Read each line of the material and note whether it contains "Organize". Give the number of such lines and nothing else.

**Provided information:**
+ + + +

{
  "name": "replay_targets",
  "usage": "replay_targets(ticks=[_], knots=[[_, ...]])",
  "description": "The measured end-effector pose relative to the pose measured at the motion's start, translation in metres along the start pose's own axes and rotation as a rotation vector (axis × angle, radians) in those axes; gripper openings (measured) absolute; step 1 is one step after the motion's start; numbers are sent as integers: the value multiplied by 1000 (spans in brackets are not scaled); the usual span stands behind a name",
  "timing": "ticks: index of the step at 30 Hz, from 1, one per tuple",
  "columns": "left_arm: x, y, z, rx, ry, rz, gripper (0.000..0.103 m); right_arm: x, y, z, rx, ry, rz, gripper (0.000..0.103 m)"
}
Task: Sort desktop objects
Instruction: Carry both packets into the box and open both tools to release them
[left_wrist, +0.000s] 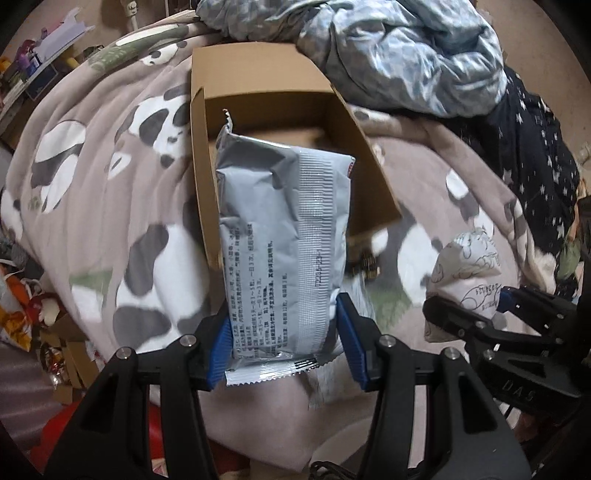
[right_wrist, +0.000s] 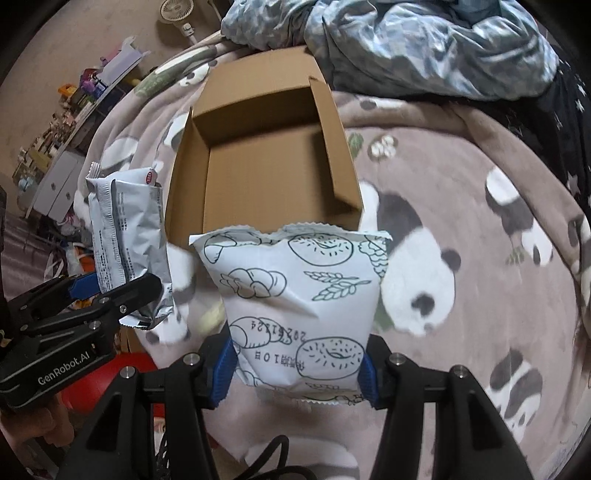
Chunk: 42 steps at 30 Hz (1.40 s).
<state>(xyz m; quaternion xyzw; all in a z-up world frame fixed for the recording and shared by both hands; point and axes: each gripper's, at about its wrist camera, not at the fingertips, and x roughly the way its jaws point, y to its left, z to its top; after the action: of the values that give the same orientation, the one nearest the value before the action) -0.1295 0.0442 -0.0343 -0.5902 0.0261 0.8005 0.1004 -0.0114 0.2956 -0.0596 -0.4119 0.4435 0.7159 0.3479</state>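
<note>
The left gripper (left_wrist: 284, 343) is clamped on a silver-grey snack packet (left_wrist: 284, 236), its blue pads (left_wrist: 218, 354) pressing the packet's near end from both sides. The packet is lifted off the bedding and reaches out over the near-left part of an open cardboard box (left_wrist: 273, 74) — not resting inside it. The right gripper (right_wrist: 297, 373) grips a white bread bag (right_wrist: 299, 295) printed with line drawings of bagels and wheat, pinched at its near end between blue pads (right_wrist: 223, 369). That bag hangs just near of the box's front wall, its far edge reaching the rim. The box sits on a panda-print blanket (right_wrist: 461, 295), and its inside looks bare from the right wrist view. A crumpled blue-grey quilt (right_wrist: 406, 40) lies at the far side, touching the box's far flap.
</note>
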Motion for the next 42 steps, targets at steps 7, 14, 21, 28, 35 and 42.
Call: replay_targets(ticks=[7, 14, 21, 28, 35, 42], knots=[[25, 18, 54, 16, -6, -24, 50, 22, 10, 61, 5, -35, 17, 56], [50, 24, 93, 59, -15, -33, 50, 51, 16, 109, -7, -51, 24, 56], [75, 29, 131, 107, -28, -42, 50, 79, 11, 149, -33, -59, 17, 56], [103, 38, 157, 118, -36, -18, 50, 104, 3, 177, -16, -72, 32, 56], [120, 43, 162, 108, -41, -37, 49, 118, 2, 187, -12, -88, 42, 56], [122, 42, 159, 80, -63, -47, 50, 117, -3, 182, 16, -129, 47, 60]])
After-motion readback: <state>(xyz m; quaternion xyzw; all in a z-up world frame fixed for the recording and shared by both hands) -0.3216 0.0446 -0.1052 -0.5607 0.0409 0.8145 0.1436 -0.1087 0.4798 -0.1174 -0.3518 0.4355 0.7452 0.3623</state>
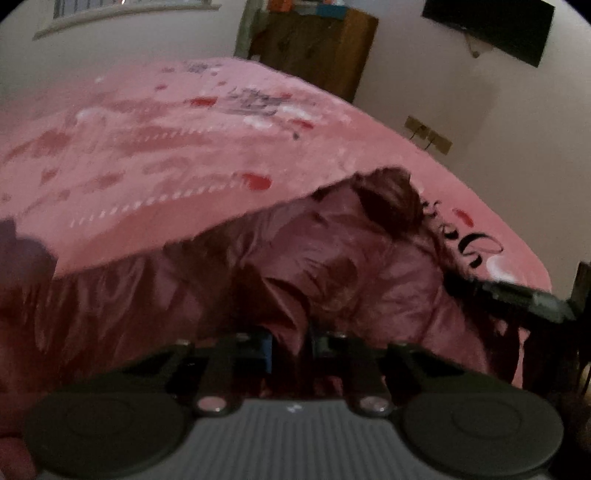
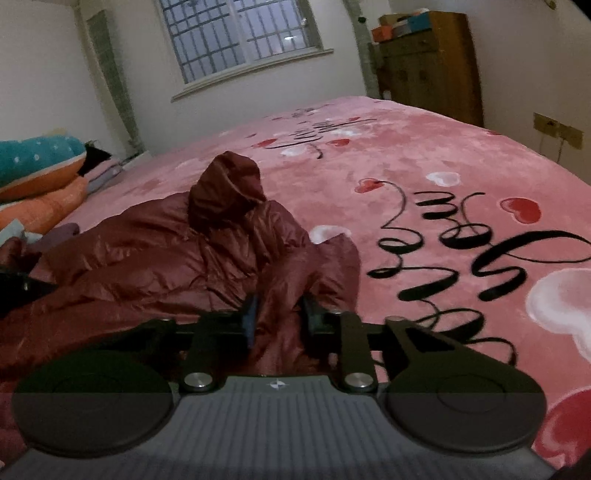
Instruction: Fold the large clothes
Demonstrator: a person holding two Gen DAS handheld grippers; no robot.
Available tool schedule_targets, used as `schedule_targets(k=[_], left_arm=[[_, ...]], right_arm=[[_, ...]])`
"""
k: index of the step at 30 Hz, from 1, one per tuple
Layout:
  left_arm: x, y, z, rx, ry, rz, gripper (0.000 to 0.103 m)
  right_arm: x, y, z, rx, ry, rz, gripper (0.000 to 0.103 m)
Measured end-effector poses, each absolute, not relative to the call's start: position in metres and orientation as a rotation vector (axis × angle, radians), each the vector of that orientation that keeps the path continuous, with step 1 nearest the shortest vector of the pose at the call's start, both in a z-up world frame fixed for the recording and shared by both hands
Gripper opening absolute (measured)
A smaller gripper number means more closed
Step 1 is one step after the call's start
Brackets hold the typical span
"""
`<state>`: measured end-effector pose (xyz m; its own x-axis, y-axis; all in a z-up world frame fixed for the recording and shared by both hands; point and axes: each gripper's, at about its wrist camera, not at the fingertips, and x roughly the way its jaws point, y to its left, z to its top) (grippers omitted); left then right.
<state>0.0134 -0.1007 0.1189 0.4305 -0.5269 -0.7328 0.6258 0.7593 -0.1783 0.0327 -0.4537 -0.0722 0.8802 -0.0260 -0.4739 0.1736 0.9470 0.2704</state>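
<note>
Bed (image 2: 424,155) w/ pink blanket (image 2: 369,221) fills most of both views; blanket printed w/ red + white hearts and black script lettering.

Dark red puffer jacket (image 2: 155,258) lies crumpled on near part of the bed, shiny fabric, lots of creases. Hood (image 2: 229,184) stands up in a bunched peak at jacket's far end in right wrist view. In left wrist view the same jacket (image 1: 314,266) spreads across lower frame, hood area darker + blurred.

Room bkgd: barred window (image 2: 240,37) on far wall, brown wooden cabinet (image 2: 428,66) in the corner w/ boxes on top, dark TV (image 1: 487,29) mounted on wall, brass-coloured wall sockets (image 2: 557,131) on right wall. Stack of bedding (image 2: 40,173), teal + orange, at left edge beside the bed.

Right gripper (image 2: 279,310): fingers closed down on a fold of jacket fabric, cloth bunched up between them, narrow gap filled by the material. Sits at jacket's right side, near the blanket lettering.

Left gripper (image 1: 290,343): fingers likewise pinched on jacket cloth, fabric rising between them; frame is motion-blurred so exact edge gripped is unclear. Right gripper's black body (image 1: 517,295) shows at right edge of left wrist view, touching the jacket. Both grippers low, close to bed surface.
</note>
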Motion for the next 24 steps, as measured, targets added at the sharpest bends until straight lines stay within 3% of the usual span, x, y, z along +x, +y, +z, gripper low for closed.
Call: schedule_targets(k=[8, 11, 13, 15, 18, 21, 22, 23, 24], left_arm=[[0.040, -0.144, 0.142, 0.183, 0.702, -0.706, 0.016], [0.054, -0.152, 0.143, 0.235, 0.615, -0.656, 0.030], [0.063, -0.148, 0.145, 0.236, 0.579, -0.608, 0.055], [0.068, -0.138, 0.148, 0.218, 0.555, -0.573, 0.067], [0.060, -0.114, 0.156, 0.197, 0.522, -0.565, 0.068], [0.036, -0.093, 0.164, 0.157, 0.485, -0.620, 0.073], [0.028, -0.088, 0.165, 0.135, 0.475, -0.652, 0.075], [0.020, -0.083, 0.164, 0.111, 0.468, -0.693, 0.076], [0.014, -0.082, 0.162, 0.091, 0.465, -0.735, 0.078]], right_arm=[[0.012, -0.462, -0.072, 0.282, 0.498, -0.201, 0.016], [0.007, -0.466, -0.074, 0.296, 0.518, -0.224, 0.016], [0.008, -0.467, -0.077, 0.304, 0.534, -0.233, 0.016], [0.010, -0.470, -0.079, 0.311, 0.541, -0.231, 0.016], [0.011, -0.472, -0.079, 0.319, 0.546, -0.229, 0.019], [0.013, -0.482, -0.077, 0.358, 0.535, -0.254, 0.041], [0.009, -0.483, -0.075, 0.376, 0.525, -0.264, 0.054], [0.007, -0.484, -0.073, 0.394, 0.509, -0.269, 0.060], [0.005, -0.485, -0.070, 0.408, 0.487, -0.270, 0.060]])
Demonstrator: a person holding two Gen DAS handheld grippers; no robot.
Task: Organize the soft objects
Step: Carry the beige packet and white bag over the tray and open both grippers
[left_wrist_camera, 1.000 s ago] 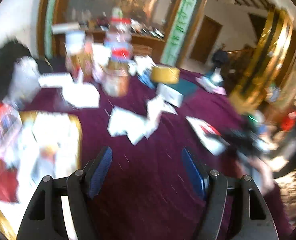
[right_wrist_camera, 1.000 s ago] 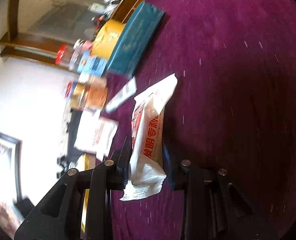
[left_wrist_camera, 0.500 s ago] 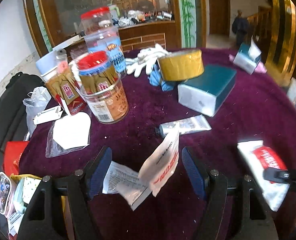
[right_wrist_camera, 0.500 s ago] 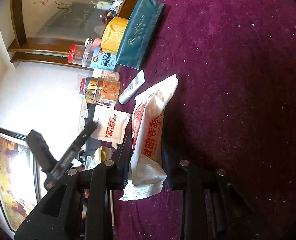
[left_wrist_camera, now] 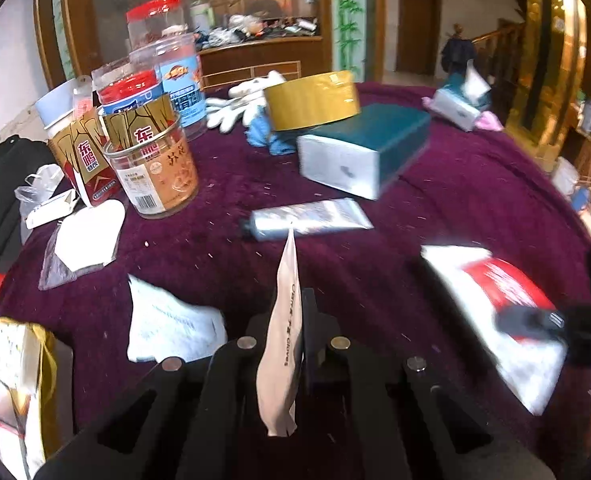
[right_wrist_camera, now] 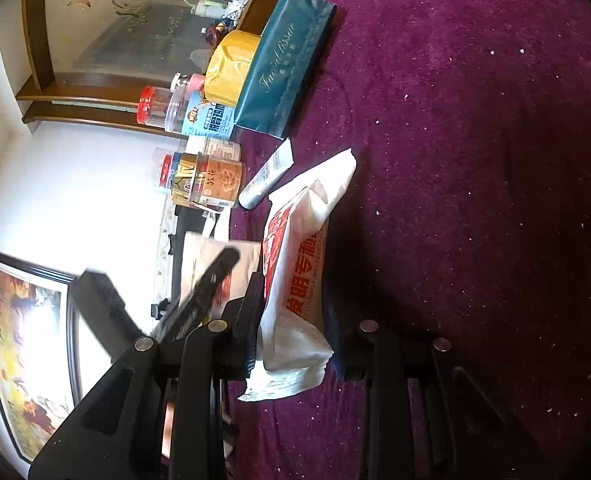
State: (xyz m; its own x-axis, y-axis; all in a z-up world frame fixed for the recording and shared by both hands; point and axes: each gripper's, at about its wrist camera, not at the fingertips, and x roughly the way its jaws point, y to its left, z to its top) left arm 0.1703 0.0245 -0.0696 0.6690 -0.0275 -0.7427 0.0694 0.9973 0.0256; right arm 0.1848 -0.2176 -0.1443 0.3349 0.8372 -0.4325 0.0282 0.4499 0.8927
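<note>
My left gripper (left_wrist_camera: 285, 332) is shut on a thin beige glove packet (left_wrist_camera: 281, 340) that stands on edge between its jaws, above the purple tablecloth (left_wrist_camera: 475, 184). My right gripper (right_wrist_camera: 295, 320) is shut on a white pouch with red print (right_wrist_camera: 299, 280), held above the cloth; that pouch also shows blurred in the left wrist view (left_wrist_camera: 495, 304). A white sachet (left_wrist_camera: 167, 324) lies on the cloth left of the left gripper. A silver tube (left_wrist_camera: 307, 222) lies just beyond it. The left gripper and its packet (right_wrist_camera: 211, 264) show at the left of the right wrist view.
Several jars (left_wrist_camera: 151, 160) stand at the back left, with a yellow tape roll (left_wrist_camera: 311, 100), a teal tissue pack (left_wrist_camera: 367, 148) and white and blue gloves (left_wrist_camera: 247, 112) behind. A yellow basket (left_wrist_camera: 19, 364) of packets is at the left edge. A masked pouch (left_wrist_camera: 83, 244) lies near the jars.
My left gripper has closed on the beige glove packet, which lay between its open jaws half a second ago. My right gripper still holds the white pouch.
</note>
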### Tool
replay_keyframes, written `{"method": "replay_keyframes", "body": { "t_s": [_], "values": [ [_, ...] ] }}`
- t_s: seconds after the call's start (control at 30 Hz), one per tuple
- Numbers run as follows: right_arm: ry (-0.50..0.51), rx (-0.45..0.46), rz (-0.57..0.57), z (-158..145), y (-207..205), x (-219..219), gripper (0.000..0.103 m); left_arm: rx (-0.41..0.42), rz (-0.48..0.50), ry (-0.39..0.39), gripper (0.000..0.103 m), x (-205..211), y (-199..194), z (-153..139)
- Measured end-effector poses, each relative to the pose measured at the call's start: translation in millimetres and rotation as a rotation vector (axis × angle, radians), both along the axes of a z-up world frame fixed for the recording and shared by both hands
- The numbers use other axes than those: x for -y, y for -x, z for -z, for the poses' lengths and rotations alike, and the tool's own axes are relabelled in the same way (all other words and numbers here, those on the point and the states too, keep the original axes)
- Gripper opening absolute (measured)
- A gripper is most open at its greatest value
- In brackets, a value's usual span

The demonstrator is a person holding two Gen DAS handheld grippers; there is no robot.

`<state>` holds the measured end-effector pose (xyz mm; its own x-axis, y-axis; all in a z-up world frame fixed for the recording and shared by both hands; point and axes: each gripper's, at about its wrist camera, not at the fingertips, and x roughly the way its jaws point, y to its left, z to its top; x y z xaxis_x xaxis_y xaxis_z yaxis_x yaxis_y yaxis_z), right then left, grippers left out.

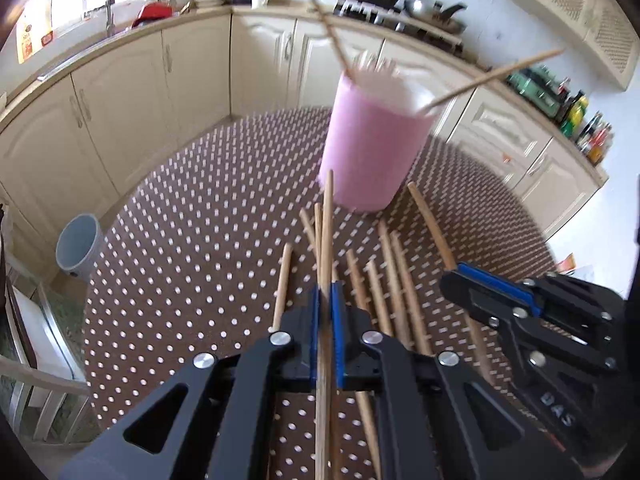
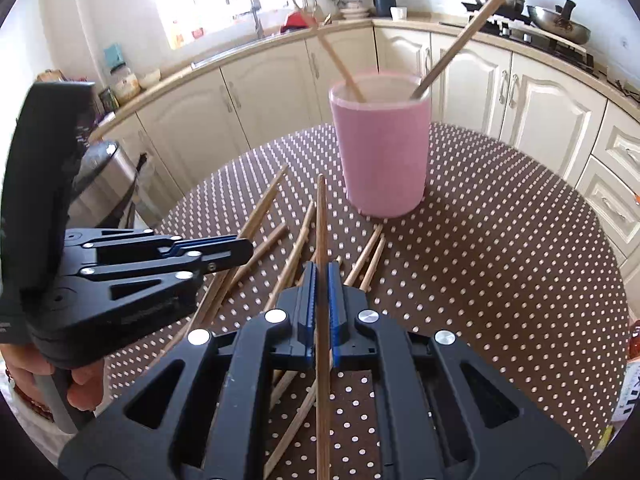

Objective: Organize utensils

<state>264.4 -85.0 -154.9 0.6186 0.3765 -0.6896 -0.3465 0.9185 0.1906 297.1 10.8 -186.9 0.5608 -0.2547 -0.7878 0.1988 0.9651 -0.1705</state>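
A pink cup (image 1: 372,144) (image 2: 382,156) stands on the round brown polka-dot table (image 1: 192,248) (image 2: 500,260) with two wooden chopsticks leaning in it. Several loose chopsticks (image 1: 394,280) (image 2: 260,216) lie on the table in front of the cup. My left gripper (image 1: 327,292) is shut on a chopstick (image 1: 327,220) that points toward the cup. My right gripper (image 2: 322,276) is shut on another chopstick (image 2: 320,220), also pointing at the cup. Each gripper shows in the other's view, the right one (image 1: 452,276) and the left one (image 2: 246,250).
Cream kitchen cabinets (image 1: 192,76) (image 2: 540,112) curve behind the table. A grey bucket (image 1: 78,246) stands on the floor at the left. A steel bin (image 2: 108,180) is beside the table. Pots sit on the stove (image 2: 556,24); bottles (image 1: 588,128) line the counter.
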Motion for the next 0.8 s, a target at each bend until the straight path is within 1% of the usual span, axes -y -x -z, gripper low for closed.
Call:
{"method": "replay_keyframes", "body": {
  "t_s": [0.17,0.33,0.4,0.47,0.53,0.6,0.67,0.7,0.73,0.8],
  "values": [
    [-0.036,0.044,0.000,-27,11,6,0.006,0.068,0.032,0.029,0.007,-2,17,-32],
    [-0.045,0.052,0.003,-35,18,5,0.006,0.042,0.020,0.022,0.007,2,14,-27],
    [-0.046,0.056,0.010,-36,21,5,0.006,0.028,0.023,0.043,0.007,4,13,-24],
    [-0.049,0.064,0.016,-39,23,6,0.006,0.034,0.020,0.052,0.006,1,16,-26],
    [-0.054,0.079,0.012,-46,26,7,0.006,0.063,0.033,0.043,0.006,6,25,-34],
    [-0.050,0.097,0.006,-55,29,7,0.006,0.079,0.042,0.007,0.006,9,28,-39],
    [-0.047,0.101,0.005,-59,29,7,0.006,0.077,0.030,-0.008,0.007,8,27,-39],
    [-0.045,0.099,0.005,-58,28,7,0.006,0.052,0.022,-0.020,0.007,7,22,-34],
    [-0.044,0.094,0.005,-57,27,7,0.006,0.039,0.015,-0.022,0.009,2,21,-30],
    [-0.045,0.078,0.003,-52,24,6,0.006,0.008,-0.003,-0.035,0.031,-5,13,-20]
  ]
}}
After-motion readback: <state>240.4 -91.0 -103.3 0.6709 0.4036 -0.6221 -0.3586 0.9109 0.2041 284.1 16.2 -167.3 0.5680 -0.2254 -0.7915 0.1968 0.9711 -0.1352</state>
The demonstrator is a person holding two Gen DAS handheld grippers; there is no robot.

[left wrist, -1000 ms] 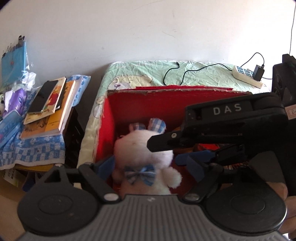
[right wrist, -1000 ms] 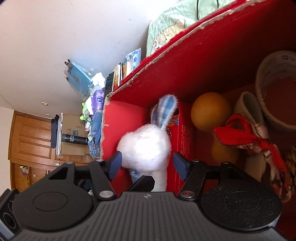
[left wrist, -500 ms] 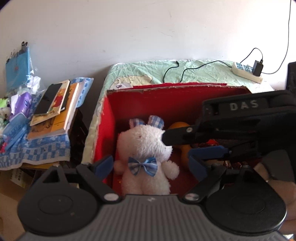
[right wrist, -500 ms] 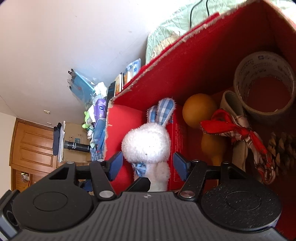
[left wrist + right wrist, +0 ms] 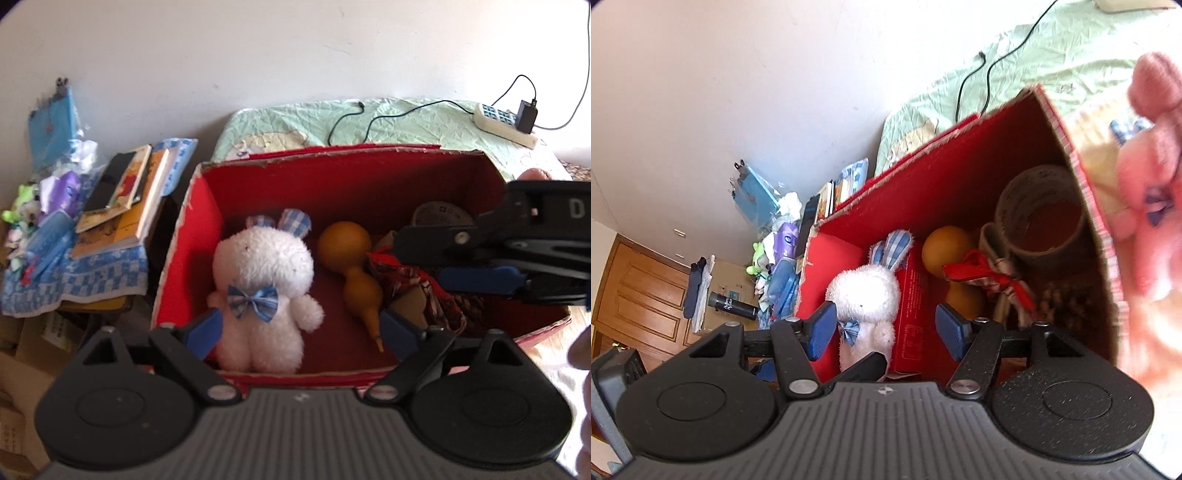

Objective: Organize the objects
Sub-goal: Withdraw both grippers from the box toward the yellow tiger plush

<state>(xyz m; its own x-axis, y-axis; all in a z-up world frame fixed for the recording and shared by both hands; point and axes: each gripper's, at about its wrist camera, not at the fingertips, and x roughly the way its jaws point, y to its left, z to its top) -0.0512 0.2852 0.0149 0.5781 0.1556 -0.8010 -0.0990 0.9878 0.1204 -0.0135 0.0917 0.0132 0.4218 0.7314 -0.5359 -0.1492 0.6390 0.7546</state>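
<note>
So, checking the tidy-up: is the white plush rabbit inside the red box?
Inside: the white plush rabbit sits upright on the red cardboard box floor, walls around it.

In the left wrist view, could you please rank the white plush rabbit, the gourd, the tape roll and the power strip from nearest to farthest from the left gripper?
From the left gripper:
1. White plush rabbit, between the open fingers, at the box's left.
2. Gourd, just right of the rabbit.
3. Tape roll, back right of the box.
4. Power strip, on the bed beyond the box.
</note>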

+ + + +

**Task answer:** 3